Mathematics 1001

Just in time for your holiday gift-giving, here’s my suggestion:

• Richard Elwes, Mathematics 1001, Quercus Books, 2010.

The idea: 1001 bite-sized, juicy explanations of math topics ranging from the elementary:

• how to do long division
• why multiplying two negative numbers gives a positive one
• why 0.9999… equals 1

to the slightly less elementary:

• what’s the equation of a straight line?
• what are the basic identities that trig functions obey?
• how do you prove the product rule in calculus?

to the fun and easy:

• What’s Goldbach’s conjecture and how much evidence do we have for it?
• What’s the golden ratio?
• What’s a Koch snowflake?

to the fun and harder:

• What’s the abc conjecture?
• What’s a Julia set?
• What’s Chaitin’s number Ω?
• What’s Tarski’s geometric decidability theorem?

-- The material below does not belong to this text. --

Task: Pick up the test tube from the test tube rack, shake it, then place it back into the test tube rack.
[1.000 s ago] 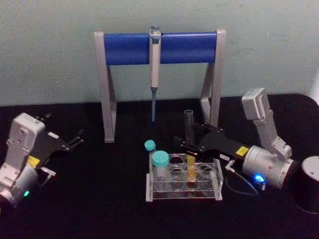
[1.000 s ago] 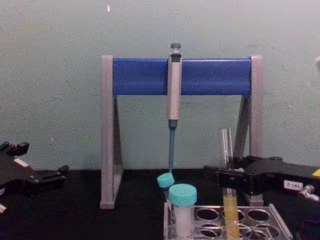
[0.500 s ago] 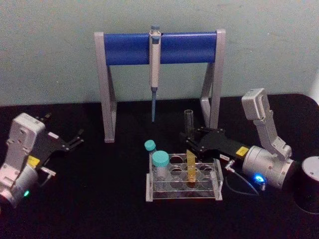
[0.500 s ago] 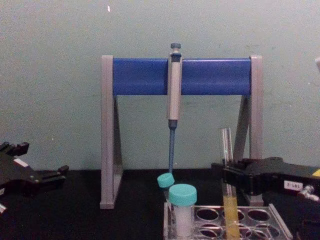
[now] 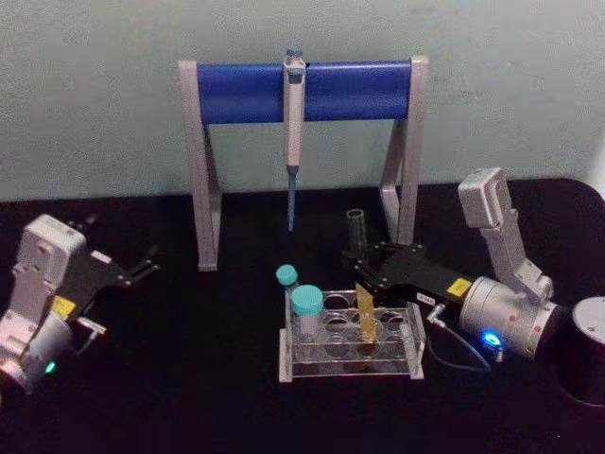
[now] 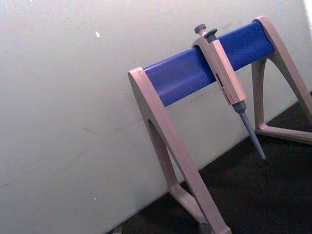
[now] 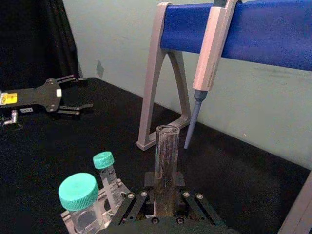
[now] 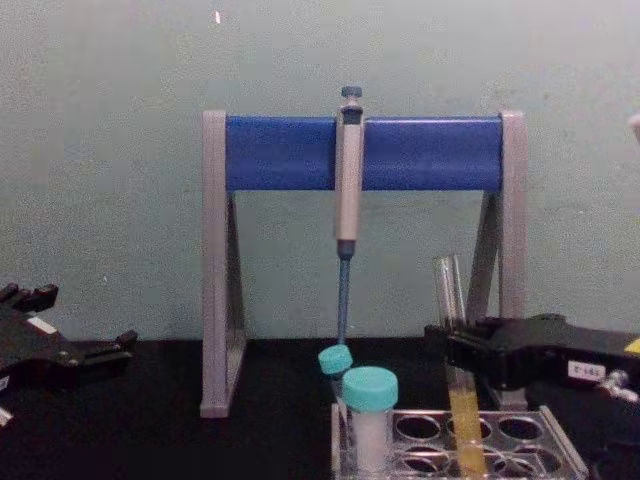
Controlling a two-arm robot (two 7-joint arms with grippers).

to the stuff all mathematicians need to know, but ordinary folks don’t:

• What’s the Cauchy-Schwarz inequality?
• What’s a Fourier series?
• What are grad, div and curl?
• What’s the classification of closed surfaces?
• What’s a permutation group?

to the stuff all mathematicians want to understand, but find intimidating:

• What is a scheme?
• What’s the Langlands program?
• What’s forcing?
• What’s a derived category?

The more advanced topics are covered in a sketchy way, so you will not walk out knowing complete answers to all these questions. And that’s just as well, because otherwise the book would be a lot longer than 409 pages, and nobody would be able to read it all!

What you will get is some rough sense of all what all these things are… and you’ll have a lot of fun in the process. You can start reading the book anywhere: it’s not a treatise, it’s a bunch of tasty appetizers. So, you can set it by your bed or somewhere in the living room, and dip into it whenever you have some spare time.

I really, really wish I’d had a book like this when I was younger. Math is a huge enchanted kingdom with many highways and byways, dark forests and dragon-infested mountain ranges. It took me decades to wander across it, extricate myself from various tar pits, and get some sense of the overall lay of the land. This book would have sped that process immensely, in a very pleasant way.

So if you’d like to know more about math, get this book! And if you know a kid, or friend, who is interested in math but not yet an expert, give them this book!

As a professional showoff and know-it-all, I was chagrined (though also secretly pleased) that there are some things in this book I did not know about. They’re mainly open problems in number theory. I guess this subject holds a lot of the most easily stated and hard-to-prove conjectures, so Elwes included a bunch, including these I’d never heard of:

Legendre’s conjecture.
de Polignac’s conjecture.
Hypothesis H.
Andrica’s conjecture.
Beals’ conjecture.

By the way, if you saw the recent post Richard Elwes and I wrote on Babylonian mathematics, you may think it’s some sort of conflict of interest for me to be touting his book now. However, that would be putting Descartes before the horse! In fact what happened is this. He sent me a copy of his book, I liked it, I wanted to post an article about it, I saw an interesting post of his about a Babylonian clay tablet on Google+, I decided to expand it with him here on this blog, and finally I’m talking about his book!

4 Responses to Mathematics 1001

  1. Ben says:

    Thanks! This sounds like a great book for the right person.

  2. Uli says:

    John, very cool book indeed. I got it from my wife for Christmas and read every day a couple of entries. By the way, your are also mentioned in the section on quaternions/octonions. Best, Uli

  3. Jenny says:

    There was a two-year gap between seeing this post and me acting on it, but I wanted to add another positive review for this book. I got it for my daughters for Christmas, and it was a coffee table book for a while. Recently, it has migrated to one of my daughter’s personal bookshelves. If you knew anything about this girl’s history with mathematics, you’d know how remarkable that is. So thanks for pointing this out — would never have found it on my own.